# Your Enneagram Fantasy



## Sina (Oct 27, 2010)

I do love me some 7w8-1w2-3w2 or 7w8-8w9-3w2. That's an awesome combination. Another type I'd enjoy being is 1w2-cp6w5-4w5 (my partner's type is pretty close [1w9 core]). I love any combination of 1, 6 and 4. 

Type I'd not want to be: ott try hard "8w7"/"4w3" etc.


----------



## kaleidoscope (Jan 19, 2012)

Boss said:


> Type I'd not want to be: ott try hard "8w7"/"4w3" etc.


Oh *hell* no.


----------



## RepairmanMan Man (Jan 21, 2012)

If I had a magic wish regarding the enneagram, I'd definitely wish scientists would make a pill that could convert your type for a day. I'd try each one to see what it felt like.

On the whole, though, I recognize that I'm well-adapted to being the person that I am. As I see it, sx-6 is in accordance with what I really care about in life...I had trouble realizing that, because most of the kick-ass stuff about this type and stacking is relegated to other types...but basically I already am what I value. Too bad that's never touched on in most descriptions.

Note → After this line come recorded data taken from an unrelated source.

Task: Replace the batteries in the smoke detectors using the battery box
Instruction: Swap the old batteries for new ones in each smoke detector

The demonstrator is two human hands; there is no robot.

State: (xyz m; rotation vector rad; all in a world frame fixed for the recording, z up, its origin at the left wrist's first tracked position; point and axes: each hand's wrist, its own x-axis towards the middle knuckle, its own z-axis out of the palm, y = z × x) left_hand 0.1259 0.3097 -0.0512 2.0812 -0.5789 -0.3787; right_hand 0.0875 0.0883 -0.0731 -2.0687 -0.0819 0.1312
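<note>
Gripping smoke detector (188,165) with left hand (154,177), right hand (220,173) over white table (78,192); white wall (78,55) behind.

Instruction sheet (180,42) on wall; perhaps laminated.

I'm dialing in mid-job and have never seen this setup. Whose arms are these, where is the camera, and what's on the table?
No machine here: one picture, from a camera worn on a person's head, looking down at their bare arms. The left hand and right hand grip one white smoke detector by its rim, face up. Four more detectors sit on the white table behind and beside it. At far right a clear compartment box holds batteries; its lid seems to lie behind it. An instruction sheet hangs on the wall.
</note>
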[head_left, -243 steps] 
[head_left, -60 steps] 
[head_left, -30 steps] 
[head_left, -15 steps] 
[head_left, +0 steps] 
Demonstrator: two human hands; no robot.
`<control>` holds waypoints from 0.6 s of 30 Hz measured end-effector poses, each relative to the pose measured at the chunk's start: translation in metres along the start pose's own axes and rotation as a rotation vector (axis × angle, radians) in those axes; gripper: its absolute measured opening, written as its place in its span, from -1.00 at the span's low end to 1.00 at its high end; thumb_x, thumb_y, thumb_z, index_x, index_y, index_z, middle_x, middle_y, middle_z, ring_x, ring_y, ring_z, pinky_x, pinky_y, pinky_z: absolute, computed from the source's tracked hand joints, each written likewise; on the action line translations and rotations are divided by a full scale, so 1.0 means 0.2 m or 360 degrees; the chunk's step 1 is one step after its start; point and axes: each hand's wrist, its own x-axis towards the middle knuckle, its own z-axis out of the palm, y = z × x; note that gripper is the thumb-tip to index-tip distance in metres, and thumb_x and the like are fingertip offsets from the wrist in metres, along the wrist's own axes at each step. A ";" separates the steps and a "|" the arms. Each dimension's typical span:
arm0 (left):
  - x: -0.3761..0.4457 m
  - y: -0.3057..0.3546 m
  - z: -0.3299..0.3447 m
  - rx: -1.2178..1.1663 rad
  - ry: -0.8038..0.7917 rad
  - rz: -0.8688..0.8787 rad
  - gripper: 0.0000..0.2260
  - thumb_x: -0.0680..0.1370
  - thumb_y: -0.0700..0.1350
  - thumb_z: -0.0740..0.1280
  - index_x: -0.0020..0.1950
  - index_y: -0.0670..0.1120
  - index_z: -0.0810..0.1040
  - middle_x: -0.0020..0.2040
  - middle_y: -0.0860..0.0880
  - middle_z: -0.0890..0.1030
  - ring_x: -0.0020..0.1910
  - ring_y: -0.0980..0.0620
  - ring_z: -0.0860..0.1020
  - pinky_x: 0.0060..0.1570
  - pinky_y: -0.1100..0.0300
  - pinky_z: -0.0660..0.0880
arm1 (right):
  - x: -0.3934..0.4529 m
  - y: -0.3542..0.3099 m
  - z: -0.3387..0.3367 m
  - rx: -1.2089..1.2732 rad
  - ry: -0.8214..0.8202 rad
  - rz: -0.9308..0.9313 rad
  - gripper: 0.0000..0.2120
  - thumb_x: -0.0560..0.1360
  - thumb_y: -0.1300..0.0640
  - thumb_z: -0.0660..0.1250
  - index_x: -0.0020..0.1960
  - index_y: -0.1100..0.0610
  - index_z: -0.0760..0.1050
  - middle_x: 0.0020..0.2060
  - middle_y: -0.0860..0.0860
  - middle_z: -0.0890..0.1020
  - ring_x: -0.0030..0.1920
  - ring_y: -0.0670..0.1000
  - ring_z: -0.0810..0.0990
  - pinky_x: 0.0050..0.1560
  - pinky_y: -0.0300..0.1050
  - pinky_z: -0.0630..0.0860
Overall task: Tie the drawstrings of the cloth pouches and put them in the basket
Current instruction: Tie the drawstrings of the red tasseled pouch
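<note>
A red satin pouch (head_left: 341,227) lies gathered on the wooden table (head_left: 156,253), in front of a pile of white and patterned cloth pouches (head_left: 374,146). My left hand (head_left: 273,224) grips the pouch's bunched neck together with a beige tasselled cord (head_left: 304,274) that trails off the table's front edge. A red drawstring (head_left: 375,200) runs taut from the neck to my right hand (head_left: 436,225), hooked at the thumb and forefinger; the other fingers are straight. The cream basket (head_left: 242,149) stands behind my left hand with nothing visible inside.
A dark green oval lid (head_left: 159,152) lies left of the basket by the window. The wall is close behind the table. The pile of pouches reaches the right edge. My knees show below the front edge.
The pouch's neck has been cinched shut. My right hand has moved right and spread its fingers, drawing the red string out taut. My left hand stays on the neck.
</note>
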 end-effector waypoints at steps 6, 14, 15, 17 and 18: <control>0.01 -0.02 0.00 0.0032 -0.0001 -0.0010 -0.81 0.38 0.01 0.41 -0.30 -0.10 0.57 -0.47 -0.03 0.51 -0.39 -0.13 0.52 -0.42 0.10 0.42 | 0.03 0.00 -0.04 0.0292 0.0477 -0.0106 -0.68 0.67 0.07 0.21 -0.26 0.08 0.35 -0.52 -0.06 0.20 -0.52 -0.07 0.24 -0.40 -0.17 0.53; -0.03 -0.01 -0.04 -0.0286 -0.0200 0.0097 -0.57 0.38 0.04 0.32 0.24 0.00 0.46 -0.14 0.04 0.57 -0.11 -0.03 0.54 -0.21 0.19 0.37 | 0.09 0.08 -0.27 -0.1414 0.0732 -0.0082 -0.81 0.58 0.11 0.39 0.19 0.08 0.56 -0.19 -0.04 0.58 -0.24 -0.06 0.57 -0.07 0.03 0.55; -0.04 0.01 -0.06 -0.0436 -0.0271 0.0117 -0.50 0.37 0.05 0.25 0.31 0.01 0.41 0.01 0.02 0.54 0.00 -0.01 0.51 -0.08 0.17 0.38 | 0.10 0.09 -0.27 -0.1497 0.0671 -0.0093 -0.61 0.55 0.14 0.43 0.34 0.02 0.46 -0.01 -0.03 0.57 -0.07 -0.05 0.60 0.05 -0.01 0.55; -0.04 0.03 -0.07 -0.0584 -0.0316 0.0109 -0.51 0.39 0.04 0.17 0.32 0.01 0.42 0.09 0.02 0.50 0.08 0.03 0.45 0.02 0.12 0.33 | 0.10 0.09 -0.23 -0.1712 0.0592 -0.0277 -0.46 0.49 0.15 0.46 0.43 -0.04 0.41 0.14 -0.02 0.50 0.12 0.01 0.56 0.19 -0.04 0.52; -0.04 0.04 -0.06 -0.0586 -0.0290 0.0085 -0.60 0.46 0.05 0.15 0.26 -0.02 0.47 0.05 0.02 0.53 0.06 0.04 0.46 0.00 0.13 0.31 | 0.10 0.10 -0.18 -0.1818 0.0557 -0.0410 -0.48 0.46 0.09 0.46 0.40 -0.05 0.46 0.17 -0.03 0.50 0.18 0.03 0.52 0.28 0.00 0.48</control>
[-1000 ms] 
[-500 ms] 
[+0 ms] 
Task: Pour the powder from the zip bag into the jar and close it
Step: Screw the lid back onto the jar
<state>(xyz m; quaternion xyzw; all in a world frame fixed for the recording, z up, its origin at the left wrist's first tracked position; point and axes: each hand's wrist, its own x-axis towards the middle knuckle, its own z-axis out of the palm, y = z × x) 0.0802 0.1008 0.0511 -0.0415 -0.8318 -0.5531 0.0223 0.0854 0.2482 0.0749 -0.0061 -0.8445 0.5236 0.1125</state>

Anyhoo, I'd never give up the ENTP.


----------



## Entropic (Jun 15, 2012)

Change my sp to so maybe? <.< My 4-ness is so happy with who I am generally speaking, but I guess I wouldn't die if I had some extraverted energy tossed in there...


----------



## sodden (Jul 20, 2009)

I'd like to be Ernest Hemingway for a few months, so whatever than entails. (I think I've seen him typed as 8w7 sx/sp?) Be all adventurous and bold and a fabulous writer and at the same time, extremely attractive. Although I wouldn't want to kill animals. Hemingway totally makes me swoon. And kicks ass.


----------



## Curiously (Nov 7, 2011)

Since this is a fantasy, I choose a core 7 with balanced wings. Maybe with sp/sx. No need for tritype stuff.

(7s, how I love yous...)


----------



## turmauge (Jun 14, 2011)

7w8 9w8 3w4 here. I like my tritype! I can't really imagine being or wanting to be anything else. Tho I guess I could use less of a temper and be 9w1 fixed. 




Curiously said:


> (7s, how I love yous...)


Incidentally I have a boner for all things 5. Well hello................


----------



## Curiously (Nov 7, 2011)

turmauge said:


> Incidentally I have a boner for all things 5. Well hello................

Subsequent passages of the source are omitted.